4. Philadelphia Eagles – Luke Joeckel, OT, Texas A&M
Joeckel doesn’t have the athleticism or strength to match the upside of past tackle prospects like Joe Thomas, Russell Okung or Matt Kalil, but he’s almost flawless in terms of technique, and he carries clear Pro Bowl potential at either tackle spot. He’d be insurance at left tackle for Philadelphia as Jason Peters attempts to come back from an Achilles’ tendon tear, and if Peters is healthy for 2013, Joeckel would take over at right tackle, allowing Todd Herremans to upgrade the guard position.

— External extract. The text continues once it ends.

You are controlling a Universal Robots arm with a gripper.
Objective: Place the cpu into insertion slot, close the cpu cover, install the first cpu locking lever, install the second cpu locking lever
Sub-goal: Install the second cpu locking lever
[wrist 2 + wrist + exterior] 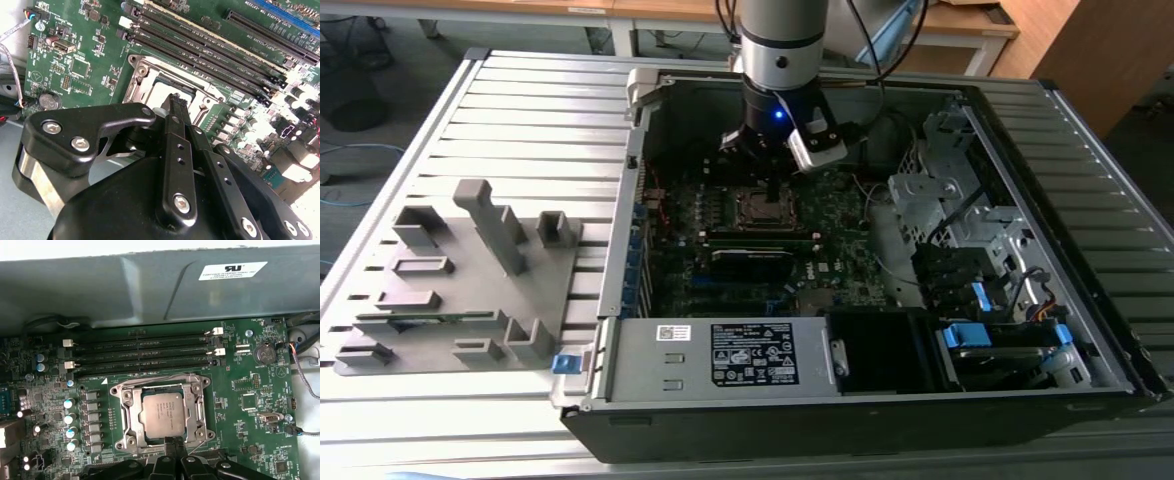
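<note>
On the slatted table [520,110], well off to the exterior view's left of the open computer case [854,400], stands a grey fixture block [454,290] of posts and pockets. Inside the case, the dark green motherboard [250,405] carries the insertion slot [127,412], and the cpu [161,412] already lies flat in it, its dull metallic top showing square through the window of the cpu cover [197,390], which looks folded down around the chip (whether it sits fully flush, I cannot tell). Beyond the slot from the gripper run the long memory slots [140,352]; beside it stands a row of small capacitors [70,422]. The gripper [172,444] hangs just at the near edge of the slot, its two black fingers [172,130] drawn together into a narrow tip with nothing between them, touching or almost touching the frame. In the exterior view the arm [781,50] stands upright over the same spot. Judging from this, the placing is done and the cover is down, with the levers in hand. The risk is the closed tip slipping off a thin wire lever [195,447] and scraping the board, or pressing on a cover that is not seated, which could load the chip unevenly against the socket pins.
</note>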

5. Detroit Lions – Dee Milliner, CB, Alabama
Milliner isn’t in Patrick Peterson/Morris Claiborne territory as a cornerback prospect, but there is potentially a significant drop-off between Milliner and whatever will be available to Detroit in the second round. Chris Houston is a free agent, and the Lions have just Bill Bentley behind him as the team's only vaguely talented player at cornerback.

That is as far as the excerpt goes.